We will not repeat here what is clearly demonstrated today, on the causes of certain cures, inexplicable only to those who do not want to bother to go back to the source of the phenomenon. If the healing takes place, it is a fact, and this fact has a cause; is it more rational to deny it than to seek it out? It is chance, they will say; the patient would have healed on his own. Be it, but then the doctor who declared him incurable showed great ignorance. And then, if there are twenty, forty, a hundred such healings, is it always chance? It would be, we must admit, a singularly persevering and intelligent chance, to which one could give the name of Dr. Hazard.

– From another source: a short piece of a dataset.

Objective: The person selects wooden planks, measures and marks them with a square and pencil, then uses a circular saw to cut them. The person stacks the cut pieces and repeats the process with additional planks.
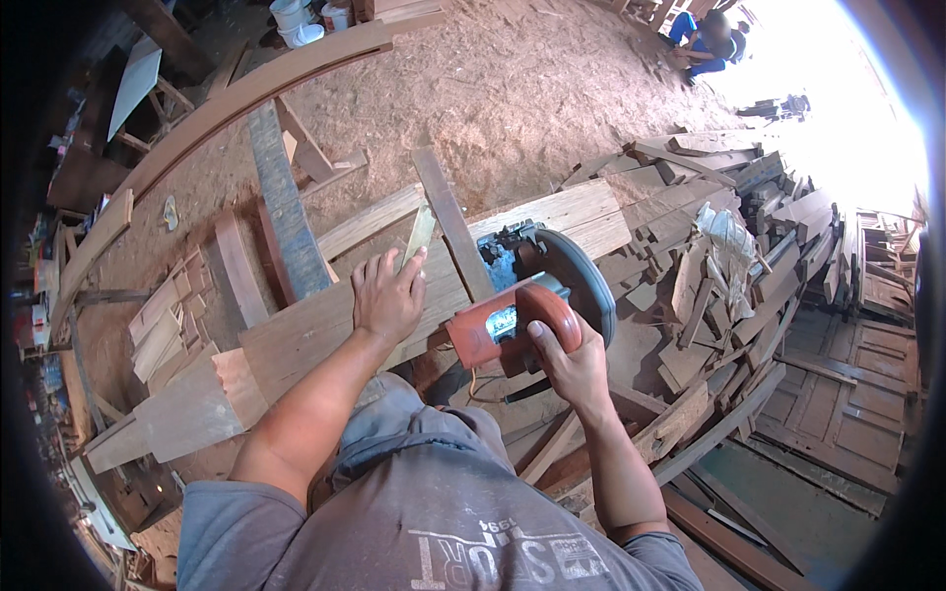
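My right hand (572, 366) is wrapped around the red handle of a circular saw (493, 323), whose dark round blade guard is on its right side. The saw stands over a wooden board (305, 322), against a narrow crosspiece of wood (448, 212) lying across the board. My left hand (387, 293) lies on the board left of the saw, fingers stretched and apart. Its fingertips touch the lower end of a thin pale wood strip (420, 232). The saw hides its blade and the cut area.
A heap of offcuts (690, 325) with a crumpled plastic sheet (726, 258) lies to the right. A long curved beam (266, 84) and a dark plank (286, 202) are at left. A person (708, 44) sits at the far right. Panelled doors (838, 399) lie lower right.
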Demonstrator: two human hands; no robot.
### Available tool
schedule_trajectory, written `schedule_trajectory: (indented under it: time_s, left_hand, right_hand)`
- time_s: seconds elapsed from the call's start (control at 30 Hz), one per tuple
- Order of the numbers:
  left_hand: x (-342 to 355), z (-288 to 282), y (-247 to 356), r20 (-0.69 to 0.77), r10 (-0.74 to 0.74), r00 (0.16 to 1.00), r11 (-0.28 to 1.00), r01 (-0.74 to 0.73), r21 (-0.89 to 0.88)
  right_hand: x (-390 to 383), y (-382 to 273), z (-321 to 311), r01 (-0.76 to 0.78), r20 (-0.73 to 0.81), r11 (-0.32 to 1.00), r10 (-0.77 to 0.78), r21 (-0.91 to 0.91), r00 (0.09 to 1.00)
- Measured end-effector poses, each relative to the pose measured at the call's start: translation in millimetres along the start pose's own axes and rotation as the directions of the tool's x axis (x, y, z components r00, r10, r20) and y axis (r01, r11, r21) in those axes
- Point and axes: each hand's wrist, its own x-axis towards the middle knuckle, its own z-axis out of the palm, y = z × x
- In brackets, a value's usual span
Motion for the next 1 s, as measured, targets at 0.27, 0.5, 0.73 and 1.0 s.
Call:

We will examine the question from a more serious point of view. People, without diplomas, that treat the sick by magnetism; by magnetized water, that is only a dissolution of the magnetic fluid; by the laying on of hands, that is an instantaneous and powerful magnetization; through the prayer, that is a mental magnetization, with the help of the Spirits, still a variety of magnetization, are they punishable by law against the illegal practice of medicine?

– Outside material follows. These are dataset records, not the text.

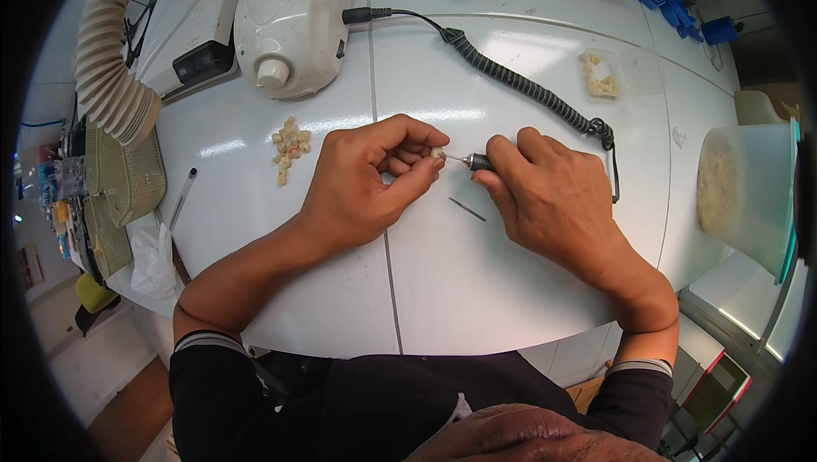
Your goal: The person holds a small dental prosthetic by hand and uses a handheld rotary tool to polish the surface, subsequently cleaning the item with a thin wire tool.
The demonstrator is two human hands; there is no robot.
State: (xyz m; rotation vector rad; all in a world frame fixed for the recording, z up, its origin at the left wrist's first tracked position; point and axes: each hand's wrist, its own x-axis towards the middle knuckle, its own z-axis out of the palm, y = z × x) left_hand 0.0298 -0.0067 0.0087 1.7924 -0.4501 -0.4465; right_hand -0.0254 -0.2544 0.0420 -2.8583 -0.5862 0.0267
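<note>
My left hand [362, 174] pinches a small cream-coloured piece that looks like a dental crown [437, 153] between thumb and forefinger. Wrapped in my right hand [549, 190] is a rotary handpiece [482, 162], its thin metal bur pointing left. The bur's tip meets the crown or lies right beside it; I cannot tell which. A loose bur [467, 208] rests on the white table below the handpiece. Left of my left hand lies a pile of similar small crowns [290, 145]. A coiled black cord [519, 72] runs toward the handpiece, partly hidden behind my right hand.
A white control unit [289, 24] stands at the far left, beside a ribbed hose [115, 54]. At the far right sits a small clear box [601, 75] with more pieces. A translucent tub [742, 190] stands at the right edge. Left are a pen [183, 198] and a plastic bag [154, 262].
</note>
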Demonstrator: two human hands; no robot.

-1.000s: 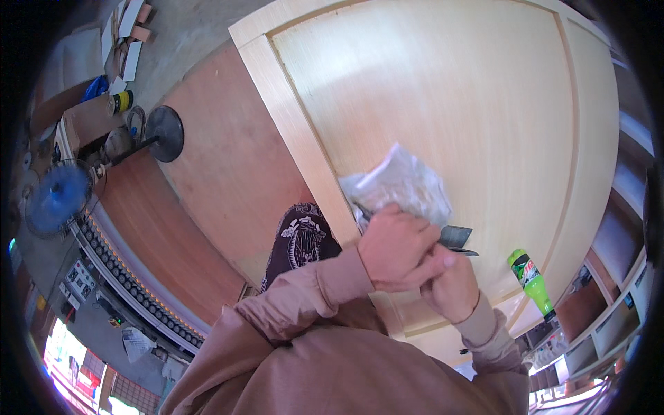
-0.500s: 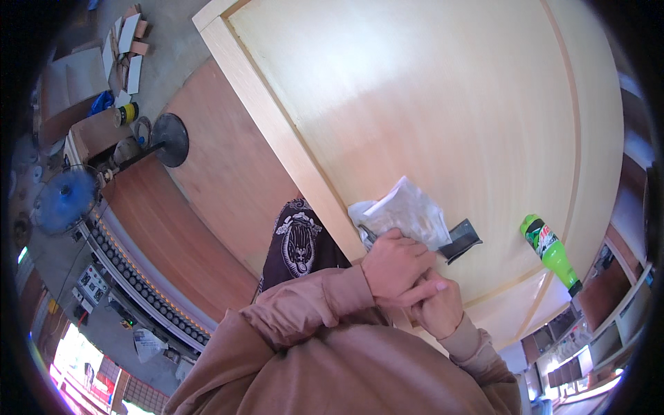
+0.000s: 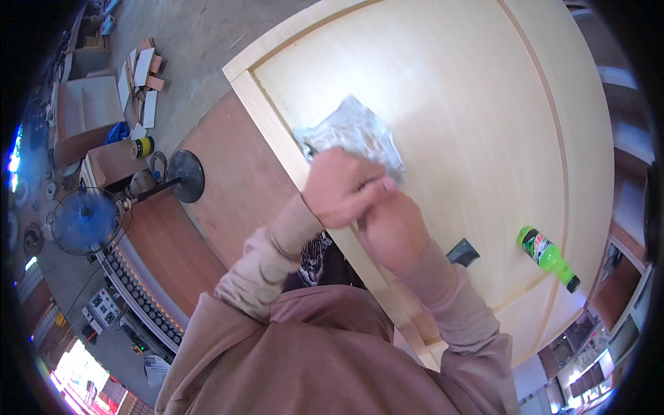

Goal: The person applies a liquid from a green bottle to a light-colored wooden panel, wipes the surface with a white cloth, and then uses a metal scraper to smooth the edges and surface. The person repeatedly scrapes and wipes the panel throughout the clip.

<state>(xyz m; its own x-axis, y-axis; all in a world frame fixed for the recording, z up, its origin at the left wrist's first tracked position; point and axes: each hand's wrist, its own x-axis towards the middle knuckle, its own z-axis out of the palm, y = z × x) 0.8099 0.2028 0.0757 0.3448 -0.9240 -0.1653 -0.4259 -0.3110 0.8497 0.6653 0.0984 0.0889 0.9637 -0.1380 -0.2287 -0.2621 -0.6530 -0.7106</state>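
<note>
We note a crinkled clear plastic bag [image 3: 356,135] on the pale wood panel [image 3: 449,83], at twelve o'clock from the hands. A green bottle [image 3: 546,257] with dark label lies at four o'clock, well apart.

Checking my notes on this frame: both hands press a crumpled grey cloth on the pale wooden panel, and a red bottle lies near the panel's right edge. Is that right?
Not quite: the bottle is green, not red, as the head view shows. The rest holds: the left hand and right hand press together on the crumpled grey cloth on the pale wooden panel, and the bottle lies near its right edge.
</note>
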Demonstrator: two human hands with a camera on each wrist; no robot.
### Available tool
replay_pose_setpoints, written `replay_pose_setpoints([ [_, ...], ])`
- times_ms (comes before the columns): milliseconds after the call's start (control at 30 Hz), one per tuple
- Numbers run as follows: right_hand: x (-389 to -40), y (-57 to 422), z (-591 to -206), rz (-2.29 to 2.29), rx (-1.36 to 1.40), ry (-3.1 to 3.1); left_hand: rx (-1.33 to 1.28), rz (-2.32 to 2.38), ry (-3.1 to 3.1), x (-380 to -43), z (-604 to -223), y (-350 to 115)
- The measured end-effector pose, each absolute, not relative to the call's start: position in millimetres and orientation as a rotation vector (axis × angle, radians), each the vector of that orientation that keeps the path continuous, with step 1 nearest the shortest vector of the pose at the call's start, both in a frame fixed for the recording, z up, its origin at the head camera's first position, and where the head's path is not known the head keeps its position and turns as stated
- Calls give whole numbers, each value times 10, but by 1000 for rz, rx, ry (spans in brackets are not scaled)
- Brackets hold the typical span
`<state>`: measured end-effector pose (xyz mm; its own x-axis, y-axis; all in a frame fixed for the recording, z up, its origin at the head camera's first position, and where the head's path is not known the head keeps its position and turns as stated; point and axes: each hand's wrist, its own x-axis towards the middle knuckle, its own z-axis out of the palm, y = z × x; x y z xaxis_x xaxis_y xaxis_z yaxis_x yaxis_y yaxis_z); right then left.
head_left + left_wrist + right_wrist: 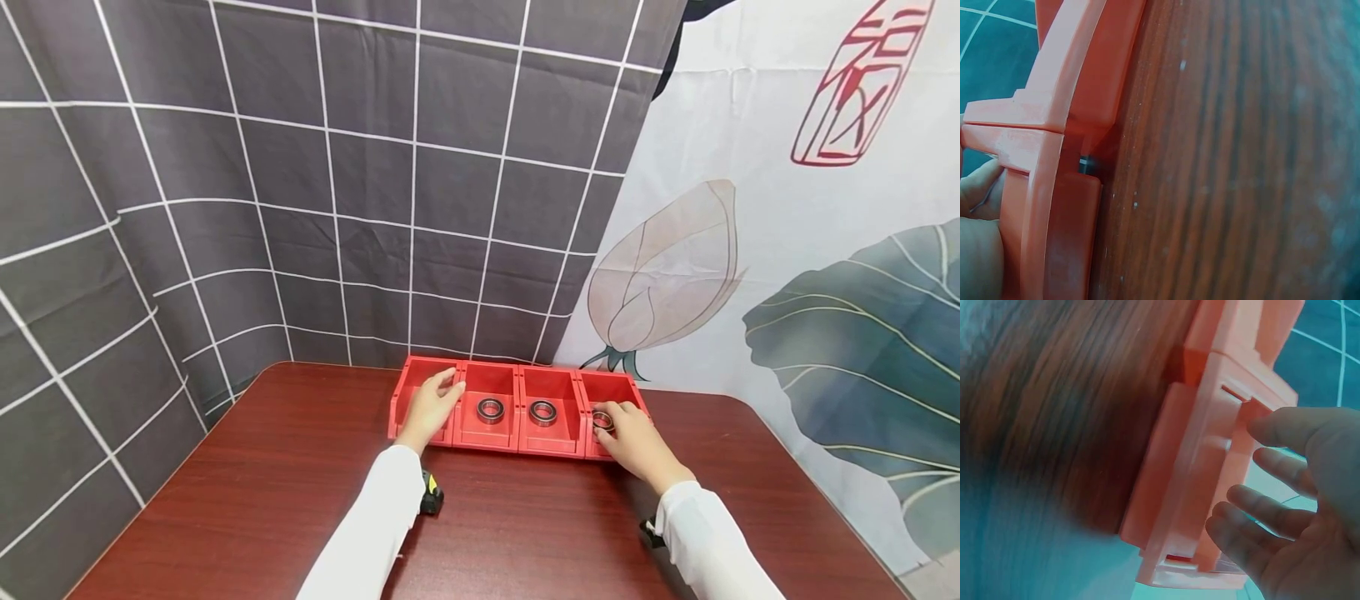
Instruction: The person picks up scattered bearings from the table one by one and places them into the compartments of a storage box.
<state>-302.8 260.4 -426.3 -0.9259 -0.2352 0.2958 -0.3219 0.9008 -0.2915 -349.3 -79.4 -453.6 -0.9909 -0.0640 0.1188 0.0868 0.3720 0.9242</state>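
Observation:
Four red plastic bins stand joined in a row; the second bin (487, 381) and third bin (549, 382) each hold one ring-shaped ball bearing, the left bearing (491, 421) and the middle bearing (543, 423). My left hand (430, 410) reaches over the leftmost bin (422, 371), fingers relaxed near its divider, covering part of its inside. At the rightmost bin (607, 385), my right hand (636, 437) hovers with spread fingers beside the right bearing (597, 428), which it partly hides. The right wrist view shows the fingers (1272, 509) apart, nothing visible between them.
The bins stand at the back of a reddish-brown wooden table (517, 525). Behind them hang a dark grid-patterned cloth (375, 183) and a white cloth with a lotus print (667, 275). Black wrist devices sit under both white sleeves (367, 525).

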Motion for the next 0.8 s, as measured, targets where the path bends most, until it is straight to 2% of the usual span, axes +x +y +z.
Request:
replay_pose_setpoints([
  [800,-2689,2469,-4264,542,483,-2681,-15,-1657,-2502,-3502,-4511,-782],
])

The terms of the law are certainly very elastic because it does not specify the means. Rigorously and logically, we can only consider as exercising the art of healing, those that make a profession, or put differently, who benefit from it. However, we have seen sentences passed against individuals given to such care out of pure devotion, without any ostensible or concealed interest. Therefore, the offense is, above all, in the prescription of medications. However, notorious selflessness is generally taken into account as a mitigating circumstance. Until now, it had not been thought that a cure could take place without the use of drugs; the law, therefore, did not provide for the case of curative treatments without remedies, and it would only be by extension that it would be applied to magnetizers and healing mediums. As official medicine does not recognize any efficacy in magnetism and its appendices, and even less in the intervention of Spirits, one cannot legally condemn for illegal exercise of medicine, magnetizers and healing mediums, who do not prescribe anything, or nothing other than magnetized water, otherwise that would be officially recognizing a virtue in the magnetic agent, and placing it among the curative means; that would be to understand magnetism and healing mediumship in the art of healing, and belie the Faculty. What is sometimes done, in such a case, is to convict for the crime of fraud, and breach of trust, as for selling something worthless, the one who derives a direct or misappropriated profit, or even concealed under the disguised name of optional compensation, a disguise that should not always be trusted. The appreciation of the fact depends entirely on the way of considering the thing in itself; it is often a matter of personal opinion, unless there is an alleged abuse, in which case the question of good faith always comes into play; justice then assesses the aggravating or mitigating circumstances. It is quite different for the one whose selflessness is proven and complete; considering that he prescribes nothing and receives nothing, the law cannot reach him, or else it would have to be given an extension that neither the spirit nor the letter include. One cannot see deception where there is nothing to gain. There is no power in the world that can oppose to the exercise of healing mediumship or magnetization, in the true sense of the word.



However, it will be said, Mr. Jacob did not charge anything, and he was nonetheless prohibited. That is true, but he was neither prosecuted nor convicted for the act in question; the ban was a measure of military discipline, due to the disturbance that the influx of people, who went there, could cause to the camp; and if since then he has apologized for this ban, it is because it suited him. If he hadn't been in the army, no one could worry him. (See Spiritist Review, March1866: Spiritism and the magistrature.)[1]



[1] The correct reference should be March 1866 – a typo (T.N.)